Tesla and Elon Musk are facing a lot of tough questions

Tesla (TSLA) is set to report after the market closes on Wednesday, and analysts believe that the company will continue to burn through money, with a predicted net loss of $0.52 per share alongside revenue of $1.62 billion.

However, investors are unlikely to care too much about these EPS and revenue figures. Instead, Wall Street is likely to be focused on what management says on the earnings call, and will be interested in hearing more about autopilot, the SolarCity (SCTY) acquisition, and Tesla’s “master plan.”

Solarcity synergies

Many analysts are still unconvinced about the SolarCity acquisition’s potential. On July 22, UBS commented, “We are cautious on the SCTY deal, as synergies seem limited.”

Oppenheimer goes so far as to include the SolarCity acquisition failing to close in its “upside” scenario for Tesla, in a July 20 note.

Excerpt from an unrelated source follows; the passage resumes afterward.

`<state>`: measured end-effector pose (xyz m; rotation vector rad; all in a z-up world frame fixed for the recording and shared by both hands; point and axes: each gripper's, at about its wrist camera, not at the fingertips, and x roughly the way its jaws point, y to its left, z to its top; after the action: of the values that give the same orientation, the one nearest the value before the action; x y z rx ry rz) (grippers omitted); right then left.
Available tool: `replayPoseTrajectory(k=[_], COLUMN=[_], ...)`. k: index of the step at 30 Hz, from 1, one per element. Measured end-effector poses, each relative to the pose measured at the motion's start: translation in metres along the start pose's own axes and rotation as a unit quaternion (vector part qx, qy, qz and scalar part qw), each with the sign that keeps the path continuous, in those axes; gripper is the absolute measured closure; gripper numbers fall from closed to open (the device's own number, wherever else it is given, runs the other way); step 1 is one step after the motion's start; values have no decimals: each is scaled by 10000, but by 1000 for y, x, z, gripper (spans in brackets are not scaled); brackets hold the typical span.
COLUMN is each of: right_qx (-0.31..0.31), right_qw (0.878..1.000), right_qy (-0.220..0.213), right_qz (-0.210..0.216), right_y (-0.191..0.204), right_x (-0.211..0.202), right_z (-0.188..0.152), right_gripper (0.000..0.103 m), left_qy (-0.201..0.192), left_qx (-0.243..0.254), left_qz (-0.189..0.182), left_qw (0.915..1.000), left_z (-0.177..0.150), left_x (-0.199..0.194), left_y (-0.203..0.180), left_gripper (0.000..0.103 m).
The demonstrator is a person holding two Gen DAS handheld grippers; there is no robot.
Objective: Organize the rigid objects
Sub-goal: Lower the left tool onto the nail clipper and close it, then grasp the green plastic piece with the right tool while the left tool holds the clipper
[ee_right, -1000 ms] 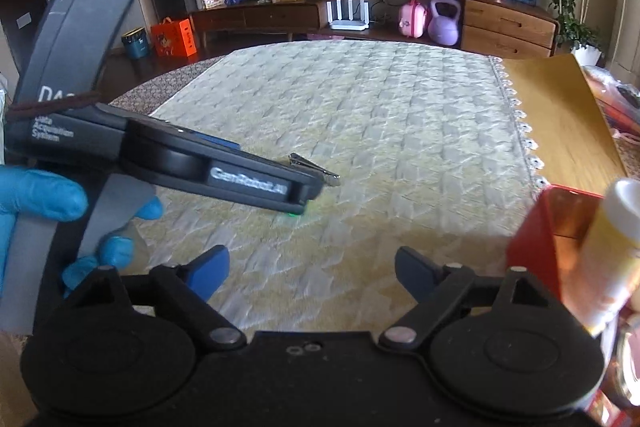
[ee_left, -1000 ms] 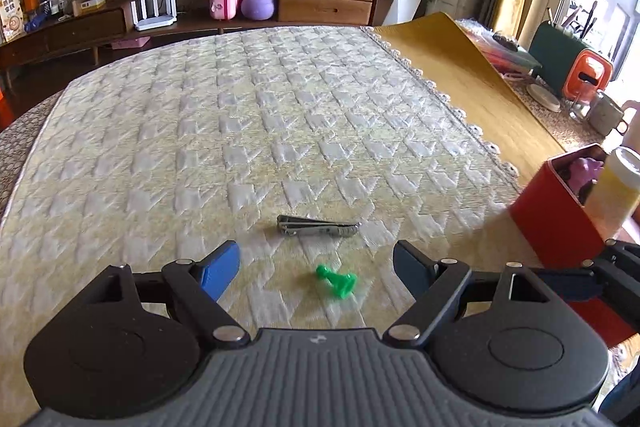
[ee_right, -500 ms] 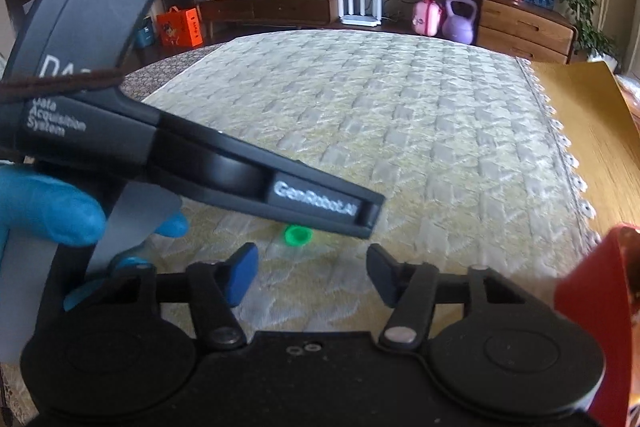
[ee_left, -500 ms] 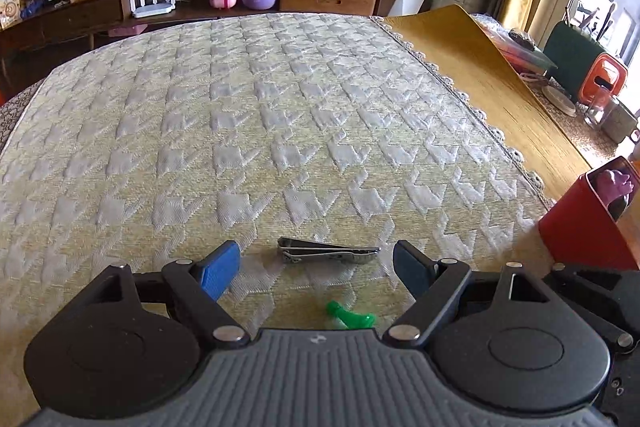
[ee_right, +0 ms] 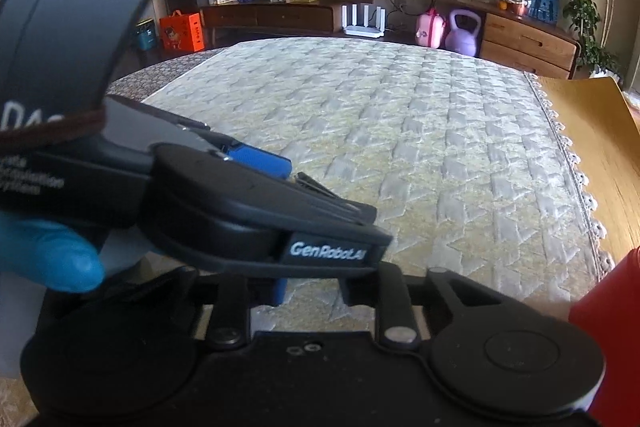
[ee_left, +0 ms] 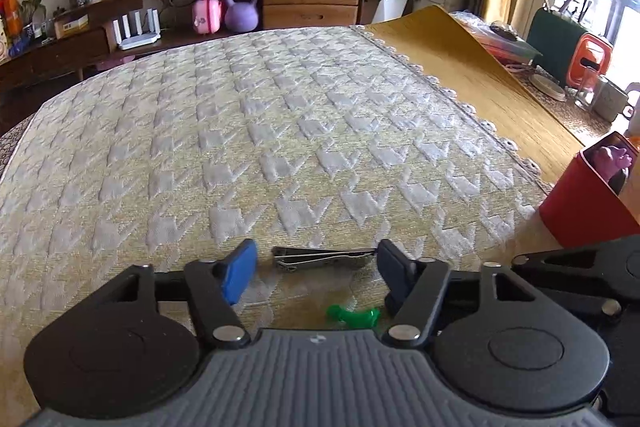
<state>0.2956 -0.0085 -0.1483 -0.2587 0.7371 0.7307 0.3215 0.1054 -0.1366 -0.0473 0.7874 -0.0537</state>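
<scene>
A metal nail clipper [ee_left: 320,256] lies flat on the patterned tablecloth [ee_left: 280,131], right between the tips of my left gripper [ee_left: 316,263], whose jaws stand apart around it, close to touching. A green plastic piece [ee_left: 354,315] lies behind the clipper, under the left gripper. In the right wrist view, my right gripper [ee_right: 310,291] has its fingers partly closed, and the left gripper's body [ee_right: 256,223] hides what lies between them. The clipper's end [ee_right: 310,185] peeks out past that body.
A red box [ee_left: 584,203] holding a purple toy [ee_left: 610,157] stands at the table's right edge; it also shows in the right wrist view [ee_right: 608,331]. A yellow mat [ee_left: 480,75] covers the table's right side. A sideboard with a kettlebell [ee_left: 240,7] stands behind.
My left gripper has moved forward over the green piece to the nail clipper, and its jaws have narrowed around it. My right gripper's fingers have closed in and dropped behind the left gripper.
</scene>
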Motion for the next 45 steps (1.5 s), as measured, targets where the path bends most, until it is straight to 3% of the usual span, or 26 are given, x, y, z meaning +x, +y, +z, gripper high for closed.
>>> replayPoseTrajectory(k=[1, 6, 18, 28, 29, 31, 36, 45], right_qx=[15, 105, 169, 197, 212, 304, 181, 97], right_qw=[10000, 9999, 9996, 9994, 9994, 9993, 9997, 9999], right_qy=[-5, -8, -75, -190, -183, -166, -160, -51], right_qz=[-28, -128, -207, -200, -225, -144, -50, 68], right_y=[-1, -8, -13, -15, -16, -19, -19, -7], right_x=[0, 0, -10, -37, -37, -36, -25, 6], right_z=[0, 2, -4, -6, -6, -5, 2, 9], right_gripper=[90, 103, 103, 103, 102, 86, 69, 68], left_qy=[-6, -8, -49, -72, -82, -94, -41, -1], left_qx=[20, 53, -397, -457, -485, -499, -533, -664], left_qz=[-33, -48, 77, 197, 203, 252, 341, 533], left_qw=[10000, 10000, 9992, 9987, 9986, 9984, 9980, 9964], left_z=[0, -1, 5, -1, -2, -5, -15, -27], left_x=[0, -1, -19, -44, -48, -54, -60, -59], left_y=[-1, -3, 19, 25, 26, 28, 37, 59], left_gripper=[46, 46, 47, 47, 47, 47, 47, 47])
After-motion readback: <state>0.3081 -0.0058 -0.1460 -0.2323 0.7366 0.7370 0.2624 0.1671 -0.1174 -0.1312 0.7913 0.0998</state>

More recently, SolarCity announced that it believes it can get up to $150 million in “synergies” from the Tesla deal. UBS responded in a different note by saying it’s unsure about where the $150 million in synergies that the company is promising would come from. Given the intense skepticism so far, analysts are likely to be curious about the details of these synergies.

Autopilot impact

Noted Tesla bull (though he has become less bullish in recent months) Adam Jonas of Morgan Stanley believes that autopilot is an important concern for Musk to address. He believes that a crash back in May of a Tesla on autopilot is likely to “raise questions” about the manufacturer’s responsibility in these crashes and the benefits/downsides of autopilot in general. Musk will have to address these concerns as well as the National Highway Traffic Safety Administration investigation into the incident.

Of course, while EPS and revenue aren’t likely to get too much of a spotlight, the cash flow will. Musk’s plans will require tens of billions of dollars, and the company is currently losing hundreds of millions to billions every quarter, with a huge amount of debt as well. SolarCity is likely to add to both of these issues as well.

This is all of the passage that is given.